- EXERCISE INSTRUCTIONS -
Go through the data from its first line and retype each line, stopping once the line containing "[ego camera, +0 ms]" has been retyped.

- COLLECTED DATA -
#####

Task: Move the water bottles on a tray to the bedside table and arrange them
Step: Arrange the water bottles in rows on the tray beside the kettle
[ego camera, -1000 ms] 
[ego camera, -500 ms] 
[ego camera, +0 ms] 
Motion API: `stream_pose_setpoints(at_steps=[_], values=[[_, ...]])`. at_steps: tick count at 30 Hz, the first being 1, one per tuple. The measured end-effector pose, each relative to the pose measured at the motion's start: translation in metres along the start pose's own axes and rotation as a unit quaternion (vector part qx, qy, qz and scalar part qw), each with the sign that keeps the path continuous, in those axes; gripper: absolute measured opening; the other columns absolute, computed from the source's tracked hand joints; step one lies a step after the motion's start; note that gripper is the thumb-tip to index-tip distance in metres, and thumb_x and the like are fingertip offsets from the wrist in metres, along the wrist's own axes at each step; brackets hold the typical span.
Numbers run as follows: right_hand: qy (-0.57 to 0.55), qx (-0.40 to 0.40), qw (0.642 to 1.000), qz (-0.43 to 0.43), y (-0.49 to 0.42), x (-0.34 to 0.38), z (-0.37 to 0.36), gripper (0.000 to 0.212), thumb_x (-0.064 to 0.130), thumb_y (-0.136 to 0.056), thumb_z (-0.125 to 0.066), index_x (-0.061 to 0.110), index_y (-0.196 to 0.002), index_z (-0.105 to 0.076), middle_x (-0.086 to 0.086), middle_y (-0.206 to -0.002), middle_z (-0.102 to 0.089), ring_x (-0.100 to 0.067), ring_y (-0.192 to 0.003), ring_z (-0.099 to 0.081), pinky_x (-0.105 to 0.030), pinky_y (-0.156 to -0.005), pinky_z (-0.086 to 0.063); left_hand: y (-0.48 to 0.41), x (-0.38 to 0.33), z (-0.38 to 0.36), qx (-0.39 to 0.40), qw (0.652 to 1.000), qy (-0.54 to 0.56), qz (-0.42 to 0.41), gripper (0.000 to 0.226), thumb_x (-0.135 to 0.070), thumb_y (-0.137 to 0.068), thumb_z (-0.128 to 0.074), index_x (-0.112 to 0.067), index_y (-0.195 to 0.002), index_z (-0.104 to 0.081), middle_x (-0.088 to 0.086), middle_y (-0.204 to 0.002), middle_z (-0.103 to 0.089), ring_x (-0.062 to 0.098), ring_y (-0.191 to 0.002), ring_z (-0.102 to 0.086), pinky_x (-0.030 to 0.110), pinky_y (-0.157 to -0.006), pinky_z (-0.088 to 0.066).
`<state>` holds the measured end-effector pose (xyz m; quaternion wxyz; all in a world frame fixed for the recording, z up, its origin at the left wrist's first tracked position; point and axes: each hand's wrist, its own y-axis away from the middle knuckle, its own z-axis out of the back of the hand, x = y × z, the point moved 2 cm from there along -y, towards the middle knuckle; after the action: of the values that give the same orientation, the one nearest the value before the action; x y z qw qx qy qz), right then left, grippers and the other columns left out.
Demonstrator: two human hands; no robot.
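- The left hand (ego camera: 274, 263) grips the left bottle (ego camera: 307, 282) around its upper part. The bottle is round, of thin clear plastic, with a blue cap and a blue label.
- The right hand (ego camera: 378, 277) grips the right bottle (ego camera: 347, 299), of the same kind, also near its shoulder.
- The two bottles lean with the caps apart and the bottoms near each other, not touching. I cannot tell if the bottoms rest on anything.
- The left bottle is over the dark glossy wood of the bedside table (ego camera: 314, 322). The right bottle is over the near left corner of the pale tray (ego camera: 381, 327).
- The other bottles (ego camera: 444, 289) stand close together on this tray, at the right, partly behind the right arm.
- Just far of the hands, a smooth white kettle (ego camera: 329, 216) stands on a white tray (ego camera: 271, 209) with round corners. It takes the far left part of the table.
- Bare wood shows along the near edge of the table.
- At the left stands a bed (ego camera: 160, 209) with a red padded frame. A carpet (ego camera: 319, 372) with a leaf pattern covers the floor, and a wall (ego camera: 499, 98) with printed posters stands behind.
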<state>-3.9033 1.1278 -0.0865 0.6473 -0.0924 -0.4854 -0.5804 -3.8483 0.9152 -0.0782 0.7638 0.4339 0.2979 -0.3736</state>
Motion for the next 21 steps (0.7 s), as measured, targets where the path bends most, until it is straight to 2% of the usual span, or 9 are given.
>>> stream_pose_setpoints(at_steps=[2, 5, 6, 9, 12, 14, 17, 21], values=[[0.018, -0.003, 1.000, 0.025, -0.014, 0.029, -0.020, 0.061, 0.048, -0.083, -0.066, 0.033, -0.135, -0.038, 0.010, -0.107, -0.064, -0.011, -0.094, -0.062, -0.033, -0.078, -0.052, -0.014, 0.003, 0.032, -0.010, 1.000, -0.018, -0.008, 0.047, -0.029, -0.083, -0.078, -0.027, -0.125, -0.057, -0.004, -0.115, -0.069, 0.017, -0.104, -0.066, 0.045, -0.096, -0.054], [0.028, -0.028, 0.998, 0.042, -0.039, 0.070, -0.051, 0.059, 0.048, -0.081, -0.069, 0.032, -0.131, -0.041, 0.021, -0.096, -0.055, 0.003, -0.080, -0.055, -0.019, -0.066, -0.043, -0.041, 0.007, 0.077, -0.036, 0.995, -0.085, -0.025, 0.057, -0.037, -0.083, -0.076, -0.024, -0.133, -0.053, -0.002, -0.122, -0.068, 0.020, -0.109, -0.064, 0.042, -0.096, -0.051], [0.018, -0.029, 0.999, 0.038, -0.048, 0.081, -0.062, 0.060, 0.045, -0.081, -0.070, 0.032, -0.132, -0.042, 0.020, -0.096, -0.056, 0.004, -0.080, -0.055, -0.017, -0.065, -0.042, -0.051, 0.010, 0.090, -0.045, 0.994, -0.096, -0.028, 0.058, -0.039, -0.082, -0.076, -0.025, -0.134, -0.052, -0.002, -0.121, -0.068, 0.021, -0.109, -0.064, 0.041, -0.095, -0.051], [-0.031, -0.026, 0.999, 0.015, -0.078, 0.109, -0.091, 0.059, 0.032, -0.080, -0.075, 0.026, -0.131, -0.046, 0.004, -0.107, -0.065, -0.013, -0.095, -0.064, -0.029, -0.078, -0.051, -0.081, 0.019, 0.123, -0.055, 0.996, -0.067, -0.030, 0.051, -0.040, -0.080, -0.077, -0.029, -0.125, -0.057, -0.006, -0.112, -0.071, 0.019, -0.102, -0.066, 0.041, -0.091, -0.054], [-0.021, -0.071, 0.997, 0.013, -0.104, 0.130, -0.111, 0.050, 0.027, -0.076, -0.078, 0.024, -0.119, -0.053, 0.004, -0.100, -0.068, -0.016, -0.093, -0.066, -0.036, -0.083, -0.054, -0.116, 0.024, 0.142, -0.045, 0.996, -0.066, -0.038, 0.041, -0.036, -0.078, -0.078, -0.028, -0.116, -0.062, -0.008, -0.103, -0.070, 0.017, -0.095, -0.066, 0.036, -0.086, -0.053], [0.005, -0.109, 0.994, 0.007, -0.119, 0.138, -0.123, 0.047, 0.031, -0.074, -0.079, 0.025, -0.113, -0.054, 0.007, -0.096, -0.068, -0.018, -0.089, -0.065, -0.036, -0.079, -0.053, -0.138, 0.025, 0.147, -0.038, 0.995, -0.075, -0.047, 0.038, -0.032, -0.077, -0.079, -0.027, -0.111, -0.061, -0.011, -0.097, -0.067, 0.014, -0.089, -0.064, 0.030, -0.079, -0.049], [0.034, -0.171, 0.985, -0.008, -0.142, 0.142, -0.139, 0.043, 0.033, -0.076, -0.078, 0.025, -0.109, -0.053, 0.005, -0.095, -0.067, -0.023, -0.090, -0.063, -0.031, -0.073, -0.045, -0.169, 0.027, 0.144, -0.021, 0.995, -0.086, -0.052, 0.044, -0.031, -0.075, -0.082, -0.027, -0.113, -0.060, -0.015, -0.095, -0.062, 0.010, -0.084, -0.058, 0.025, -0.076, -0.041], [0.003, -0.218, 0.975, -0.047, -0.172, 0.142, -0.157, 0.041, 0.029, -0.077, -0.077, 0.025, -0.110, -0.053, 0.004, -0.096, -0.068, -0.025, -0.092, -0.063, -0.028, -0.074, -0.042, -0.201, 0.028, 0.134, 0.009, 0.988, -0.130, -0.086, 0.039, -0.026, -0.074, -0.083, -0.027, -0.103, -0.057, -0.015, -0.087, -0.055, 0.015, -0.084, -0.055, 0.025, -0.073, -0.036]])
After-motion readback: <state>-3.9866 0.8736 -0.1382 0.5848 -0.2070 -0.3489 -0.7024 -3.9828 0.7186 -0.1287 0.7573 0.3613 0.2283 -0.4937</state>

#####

- SOLUTION TO THE EXERCISE -
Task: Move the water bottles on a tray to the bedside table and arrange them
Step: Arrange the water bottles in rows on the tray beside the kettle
[ego camera, -1000 ms] 
[ego camera, -500 ms] 
[ego camera, +0 ms] 

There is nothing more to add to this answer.